> **What you should do**: Transcribe the entries, keeping every character the same.
+---+
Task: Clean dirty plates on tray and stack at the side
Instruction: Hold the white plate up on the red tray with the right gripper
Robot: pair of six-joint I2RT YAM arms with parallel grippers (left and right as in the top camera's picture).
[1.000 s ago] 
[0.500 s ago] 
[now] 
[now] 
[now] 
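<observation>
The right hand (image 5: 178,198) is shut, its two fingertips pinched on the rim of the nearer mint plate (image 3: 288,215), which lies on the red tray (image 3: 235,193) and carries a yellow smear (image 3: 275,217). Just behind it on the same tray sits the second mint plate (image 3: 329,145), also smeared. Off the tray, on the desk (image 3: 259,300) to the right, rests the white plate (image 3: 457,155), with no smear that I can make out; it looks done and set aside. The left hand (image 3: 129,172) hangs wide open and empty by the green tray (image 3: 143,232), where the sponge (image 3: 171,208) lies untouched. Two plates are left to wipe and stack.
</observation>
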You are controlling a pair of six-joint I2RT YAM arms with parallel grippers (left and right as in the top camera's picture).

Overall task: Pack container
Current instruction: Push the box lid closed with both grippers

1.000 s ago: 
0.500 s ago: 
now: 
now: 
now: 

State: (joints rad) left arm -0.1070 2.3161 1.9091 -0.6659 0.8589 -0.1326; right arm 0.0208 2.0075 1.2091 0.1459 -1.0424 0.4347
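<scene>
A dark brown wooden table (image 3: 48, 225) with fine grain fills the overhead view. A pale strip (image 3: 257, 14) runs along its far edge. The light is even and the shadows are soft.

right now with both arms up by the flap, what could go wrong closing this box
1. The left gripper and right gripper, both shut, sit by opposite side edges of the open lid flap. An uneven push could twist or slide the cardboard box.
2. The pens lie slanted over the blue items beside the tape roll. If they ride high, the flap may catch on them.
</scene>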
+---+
> **Output for this exercise**:
Task: Clean dirty plates on tray and stack at the side
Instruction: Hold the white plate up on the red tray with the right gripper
Robot: pair of six-joint I2RT YAM arms with parallel grippers (left and right as in the top camera's picture).
[1.000 s ago] 
[0.500 s ago] 
[now] 
[now] 
[now] 
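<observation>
The right hand (image 5: 178,198) is shut, its two fingertips pinched on the rim of the nearer mint plate (image 3: 288,215), which lies on the red tray (image 3: 235,193) and carries a yellow smear (image 3: 275,217). Just behind it on the same tray sits the second mint plate (image 3: 329,145), also smeared. Off the tray, on the desk (image 3: 259,300) to the right, rests the white plate (image 3: 457,155), with no smear that I can make out; it looks done and set aside. The left hand (image 3: 129,172) hangs wide open and empty by the green tray (image 3: 143,232), where the sponge (image 3: 171,208) lies untouched. Two plates are left to wipe and stack.
</observation>
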You are controlling a pair of six-joint I2RT YAM arms with parallel grippers (left and right as in the top camera's picture).

Overall task: Pack container
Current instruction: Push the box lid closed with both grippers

1.000 s ago: 
0.500 s ago: 
now: 
now: 
now: 

State: (joints rad) left arm -0.1070 2.3161 1.9091 -0.6659 0.8589 -0.1326; right arm 0.0208 2.0075 1.2091 0.1459 -1.0424 0.4347
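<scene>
A dark brown wooden table (image 3: 48, 225) with fine grain fills the overhead view. A pale strip (image 3: 257, 14) runs along its far edge. The light is even and the shadows are soft.

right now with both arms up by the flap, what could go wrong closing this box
1. The left gripper and right gripper, both shut, sit by opposite side edges of the open lid flap. An uneven push could twist or slide the cardboard box.
2. The pens lie slanted over the blue items beside the tape roll. If they ride high, the flap may catch on them.
</scene>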

What appears above is the complete answer to the exercise.